» **WORK REQUEST**:
For this exercise, return all the data word for word, with images left out.

━━ DATA TO PROCESS ━━

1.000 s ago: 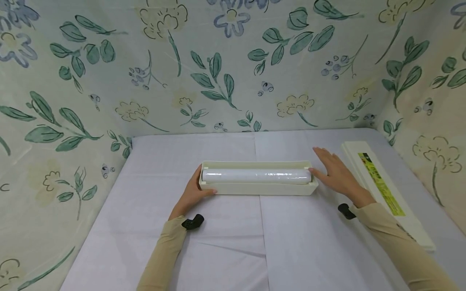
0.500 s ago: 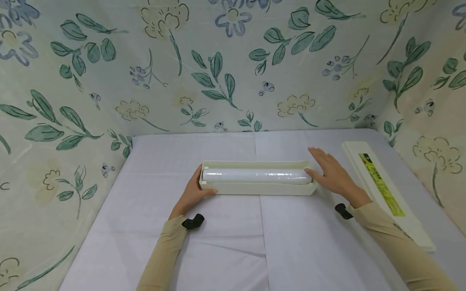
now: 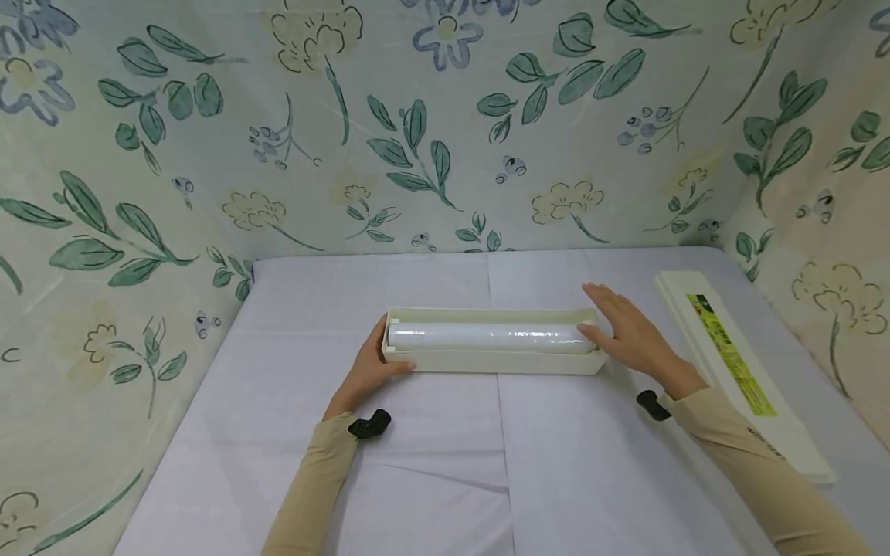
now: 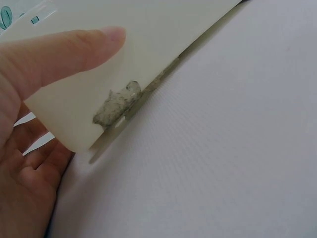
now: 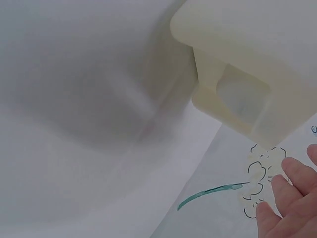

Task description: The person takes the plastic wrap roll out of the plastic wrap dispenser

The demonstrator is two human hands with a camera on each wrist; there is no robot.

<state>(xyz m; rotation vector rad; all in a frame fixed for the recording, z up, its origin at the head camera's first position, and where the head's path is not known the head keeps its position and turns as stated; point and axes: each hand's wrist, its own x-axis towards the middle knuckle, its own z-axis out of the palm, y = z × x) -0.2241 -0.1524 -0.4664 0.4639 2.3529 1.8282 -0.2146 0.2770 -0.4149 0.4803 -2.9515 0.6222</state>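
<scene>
A long off-white dispenser box lies across the middle of the table with its top uncovered. Inside it is a shiny roll of plastic wrap. My left hand grips the box's left end, the thumb lying along the front wall and the fingers behind the end, as the left wrist view also shows. At the opposite end my right hand has its thumb on the right end of the roll, while its other fingers stretch out past the back corner. The right wrist view shows the box's notched end wall and those fingers.
A long white lid with a yellow-green label lies slantwise at the right, partly behind my right sleeve. White cloth covers the table. Flowered fabric rises along the back and sides. A grey patch marks the box's lower front edge.
My right hand has shifted slightly left, bringing its thumb from the box's end onto the roll. The left hand and the box stay in place.
</scene>
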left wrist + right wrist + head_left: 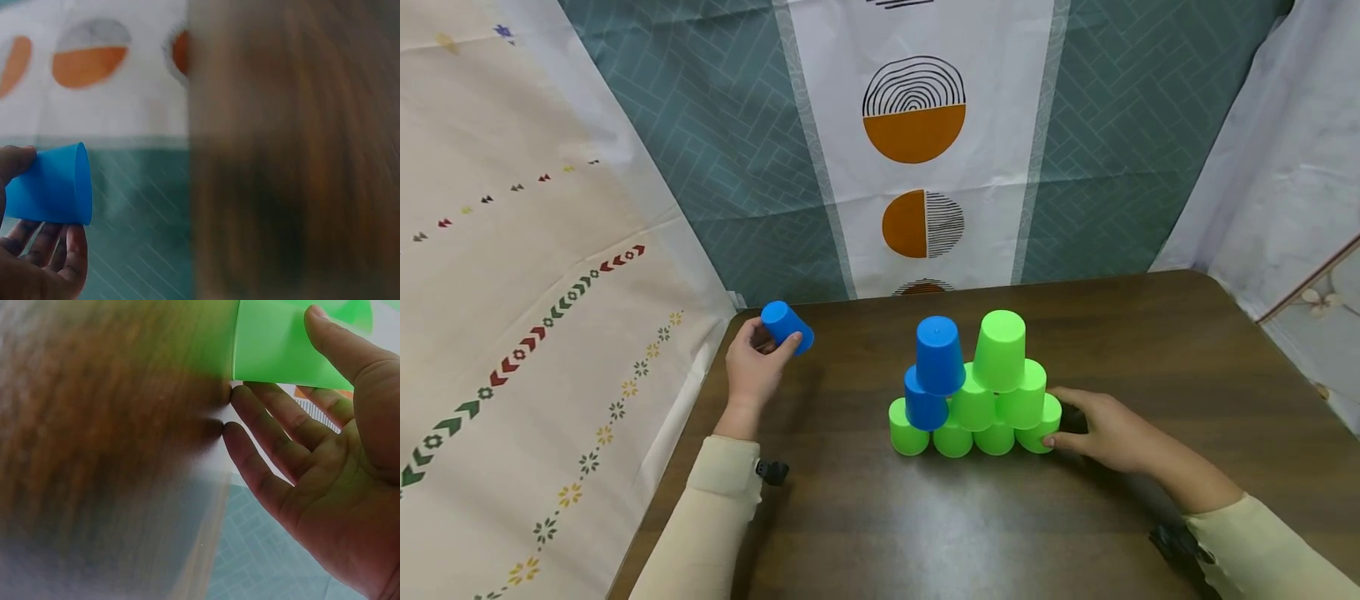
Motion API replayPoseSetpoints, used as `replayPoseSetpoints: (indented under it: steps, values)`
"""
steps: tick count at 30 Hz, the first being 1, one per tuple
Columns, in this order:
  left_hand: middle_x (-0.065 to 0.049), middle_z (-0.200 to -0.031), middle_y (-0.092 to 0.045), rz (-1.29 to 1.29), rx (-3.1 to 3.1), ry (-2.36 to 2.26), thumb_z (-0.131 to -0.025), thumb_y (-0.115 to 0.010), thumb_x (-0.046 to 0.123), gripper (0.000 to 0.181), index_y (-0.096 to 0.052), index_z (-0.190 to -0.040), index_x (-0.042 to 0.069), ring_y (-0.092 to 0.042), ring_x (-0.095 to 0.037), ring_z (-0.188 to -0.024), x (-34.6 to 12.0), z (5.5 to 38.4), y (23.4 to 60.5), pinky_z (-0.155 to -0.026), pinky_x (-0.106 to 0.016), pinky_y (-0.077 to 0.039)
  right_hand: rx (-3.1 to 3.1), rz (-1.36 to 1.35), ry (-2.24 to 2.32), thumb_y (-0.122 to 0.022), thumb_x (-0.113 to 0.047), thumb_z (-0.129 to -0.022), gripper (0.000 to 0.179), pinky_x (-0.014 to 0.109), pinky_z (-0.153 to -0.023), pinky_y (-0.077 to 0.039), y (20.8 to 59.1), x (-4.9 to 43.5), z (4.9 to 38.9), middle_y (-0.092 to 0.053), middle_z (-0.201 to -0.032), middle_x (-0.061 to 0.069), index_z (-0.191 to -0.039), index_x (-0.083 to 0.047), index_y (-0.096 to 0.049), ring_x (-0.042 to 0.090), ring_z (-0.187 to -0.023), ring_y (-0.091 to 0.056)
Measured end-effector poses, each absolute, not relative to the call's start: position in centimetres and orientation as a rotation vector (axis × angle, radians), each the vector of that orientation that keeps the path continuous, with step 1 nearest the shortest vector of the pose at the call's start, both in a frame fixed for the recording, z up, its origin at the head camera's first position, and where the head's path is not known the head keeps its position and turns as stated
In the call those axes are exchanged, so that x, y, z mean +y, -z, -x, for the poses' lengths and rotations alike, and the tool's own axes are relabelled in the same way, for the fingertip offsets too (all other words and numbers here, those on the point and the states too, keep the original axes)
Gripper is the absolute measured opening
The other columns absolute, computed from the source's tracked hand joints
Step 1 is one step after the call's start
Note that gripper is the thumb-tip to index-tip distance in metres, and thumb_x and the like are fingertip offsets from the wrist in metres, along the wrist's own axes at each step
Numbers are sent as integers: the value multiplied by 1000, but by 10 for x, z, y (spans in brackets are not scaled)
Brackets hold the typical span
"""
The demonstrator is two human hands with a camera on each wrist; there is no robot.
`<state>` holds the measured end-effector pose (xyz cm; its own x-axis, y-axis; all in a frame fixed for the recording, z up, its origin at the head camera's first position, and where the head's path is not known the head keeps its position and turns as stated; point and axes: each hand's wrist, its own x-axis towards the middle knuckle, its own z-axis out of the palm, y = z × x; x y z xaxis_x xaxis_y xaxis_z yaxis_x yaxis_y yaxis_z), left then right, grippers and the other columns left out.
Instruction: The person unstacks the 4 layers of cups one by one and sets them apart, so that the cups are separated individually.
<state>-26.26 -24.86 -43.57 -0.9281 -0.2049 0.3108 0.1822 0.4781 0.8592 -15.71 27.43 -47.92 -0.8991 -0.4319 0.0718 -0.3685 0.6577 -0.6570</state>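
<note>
In the head view my left hand [754,367] holds a tilted blue cup [786,327] above the table's left side. The left wrist view shows the thumb on one side of this cup [50,184] and fingers on the other. My right hand [1105,429] is around the rightmost green cup [1041,429] of the stack's bottom row, thumb in front and fingers behind. Upside-down cups form the stack: green ones at the bottom, a blue cup [925,404] and two green ones above. On top stand a blue cup [939,354] and a green cup [1002,350].
The stack stands on a dark brown wooden table [865,525]. A patterned cloth [730,125] hangs beyond its far edge. Pale printed fabric [550,250] runs along the left side, and white fabric [1285,167] hangs at the right.
</note>
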Motion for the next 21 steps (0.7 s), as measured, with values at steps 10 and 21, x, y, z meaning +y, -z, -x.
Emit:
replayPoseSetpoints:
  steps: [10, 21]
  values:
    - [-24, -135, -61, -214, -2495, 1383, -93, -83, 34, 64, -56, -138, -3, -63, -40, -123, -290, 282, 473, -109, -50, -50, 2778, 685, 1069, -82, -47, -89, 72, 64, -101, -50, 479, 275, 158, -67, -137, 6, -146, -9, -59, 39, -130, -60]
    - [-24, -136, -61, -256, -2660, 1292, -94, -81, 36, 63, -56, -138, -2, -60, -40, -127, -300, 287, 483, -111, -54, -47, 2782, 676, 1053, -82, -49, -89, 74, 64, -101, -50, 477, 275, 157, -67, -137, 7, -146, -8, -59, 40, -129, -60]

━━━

» **RESULT OF THE EXERCISE**:
1.000 s ago: 
0.500 s ago: 
now: 
now: 
now: 

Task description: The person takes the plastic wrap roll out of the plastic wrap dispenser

The demonstrator is two human hands with a camera on each wrist; there is no robot.

<state>(xyz m; rotation vector rad; all in a frame fixed for the recording, z up, its origin at the head camera's first position, and where the head's path is not known the head keeps its position and turns as stated; point and axes: each hand's wrist, its own x-axis towards the middle knuckle, its own z-axis out of the palm, y = z × x) -0.2241 -0.1524 -0.4664 0.4639 2.3529 1.8282 -0.2146 0.2770 -0.4149 0.4803 -2.9515 0.6222</state>
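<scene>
A long off-white dispenser box lies across the middle of the table with its top uncovered. Inside it is a shiny roll of plastic wrap. My left hand grips the box's left end, the thumb lying along the front wall and the fingers behind the end, as the left wrist view also shows. At the opposite end my right hand has its thumb on the right end of the roll, while its other fingers stretch out past the back corner. The right wrist view shows the box's notched end wall and those fingers.
A long white lid with a yellow-green label lies slantwise at the right, partly behind my right sleeve. White cloth covers the table. Flowered fabric rises along the back and sides. A grey patch marks the box's lower front edge.
My right hand has shifted slightly left, bringing its thumb from the box's end onto the roll. The left hand and the box stay in place.
</scene>
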left wrist + right wrist + head_left: 
Motion API replayPoseSetpoints, used as `replayPoseSetpoints: (indented under it: steps, values)`
"""
steps: tick count at 30 Hz, the first being 1, one per tuple
Columns, in this order:
  left_hand: middle_x (-0.065 to 0.049), middle_z (-0.200 to -0.031), middle_y (-0.092 to 0.045), rz (-1.29 to 1.29), rx (-3.1 to 3.1), ry (-2.36 to 2.26), thumb_z (-0.131 to -0.025), thumb_y (-0.115 to 0.010), thumb_x (-0.046 to 0.123), gripper (0.000 to 0.181), index_y (-0.096 to 0.052), index_z (-0.190 to -0.040), index_x (-0.042 to 0.069), ring_y (-0.092 to 0.042), ring_x (-0.095 to 0.037), ring_z (-0.188 to -0.024), x (-34.6 to 12.0), z (5.5 to 38.4), y (23.4 to 60.5), pinky_z (-0.155 to -0.026), pinky_x (-0.106 to 0.016), pinky_y (-0.077 to 0.039)
  right_hand: rx (-3.1 to 3.1), rz (-1.36 to 1.35), ry (-2.24 to 2.32), thumb_y (-0.122 to 0.022), thumb_x (-0.113 to 0.047), thumb_z (-0.129 to -0.022), gripper (0.000 to 0.179), pinky_x (-0.014 to 0.109), pinky_z (-0.153 to -0.023), pinky_y (-0.077 to 0.039), y (20.8 to 59.1), x (-4.9 to 43.5), z (4.9 to 38.9), middle_y (-0.092 to 0.053), middle_z (-0.201 to -0.032), middle_x (-0.061 to 0.069), index_z (-0.191 to -0.039), index_x (-0.083 to 0.047), index_y (-0.096 to 0.049), ring_x (-0.042 to 0.090), ring_z (-0.187 to -0.023), ring_y (-0.091 to 0.056)
Measured end-effector poses, each absolute, not relative to the call's start: position in centimetres and orientation as a rotation vector (axis × angle, radians), each the vector of that orientation that keeps the path continuous, with step 1 nearest the shortest vector of the pose at the call's start, both in a frame fixed for the recording, z up, its origin at the head camera's first position, and where the head's path is not known the head keeps its position and turns as stated
In the call those axes are exchanged, so that x, y, z mean +y, -z, -x, for the poses' lengths and rotations alike, and the tool's own axes are relabelled in the same way, for the fingertip offsets too (all other words and numbers here, those on the point and the states too, keep the original axes)
Gripper is the absolute measured opening
The other columns absolute, computed from the source's tracked hand joints
Step 1 is one step after the call's start
Note that gripper is the thumb-tip to index-tip distance in metres, and thumb_x and the like are fingertip offsets from the wrist in metres, along the wrist's own axes at each step
Numbers are sent as integers: the value multiplied by 1000, but by 10 for x, z, y (spans in brackets are not scaled)
Brackets hold the typical span
"""
The demonstrator is two human hands with a camera on each wrist; there is no robot.
`<state>` holds the measured end-effector pose (xyz cm; its own x-axis, y-axis; all in a frame fixed for the recording, z up, its origin at the head camera's first position, and where the head's path is not known the head keeps its position and turns as stated; point and axes: each hand's wrist, its own x-axis towards the middle knuckle, its own z-axis out of the palm, y = z × x; x y z xaxis_x xaxis_y xaxis_z yaxis_x yaxis_y yaxis_z), left then right, grippers and the other columns left out.
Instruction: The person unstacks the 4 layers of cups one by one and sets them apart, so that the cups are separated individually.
<state>-26.26 -24.86 -43.57 -0.9281 -0.2049 0.3108 0.1822 0.4781 0.8592 -15.71 27.43 -47.92 -0.8991 -0.4319 0.0718 -0.3685 0.6577 -0.6570</state>
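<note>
In the head view my left hand [754,367] holds a tilted blue cup [786,327] above the table's left side. The left wrist view shows the thumb on one side of this cup [50,184] and fingers on the other. My right hand [1105,429] is around the rightmost green cup [1041,429] of the stack's bottom row, thumb in front and fingers behind. Upside-down cups form the stack: green ones at the bottom, a blue cup [925,404] and two green ones above. On top stand a blue cup [939,354] and a green cup [1002,350].
The stack stands on a dark brown wooden table [865,525]. A patterned cloth [730,125] hangs beyond its far edge. Pale printed fabric [550,250] runs along the left side, and white fabric [1285,167] hangs at the right.
</note>
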Motion for the next 21 steps (0.7 s), as measured, with values at steps 10 and 21, x, y, z meaning +y, -z, -x.
Emit:
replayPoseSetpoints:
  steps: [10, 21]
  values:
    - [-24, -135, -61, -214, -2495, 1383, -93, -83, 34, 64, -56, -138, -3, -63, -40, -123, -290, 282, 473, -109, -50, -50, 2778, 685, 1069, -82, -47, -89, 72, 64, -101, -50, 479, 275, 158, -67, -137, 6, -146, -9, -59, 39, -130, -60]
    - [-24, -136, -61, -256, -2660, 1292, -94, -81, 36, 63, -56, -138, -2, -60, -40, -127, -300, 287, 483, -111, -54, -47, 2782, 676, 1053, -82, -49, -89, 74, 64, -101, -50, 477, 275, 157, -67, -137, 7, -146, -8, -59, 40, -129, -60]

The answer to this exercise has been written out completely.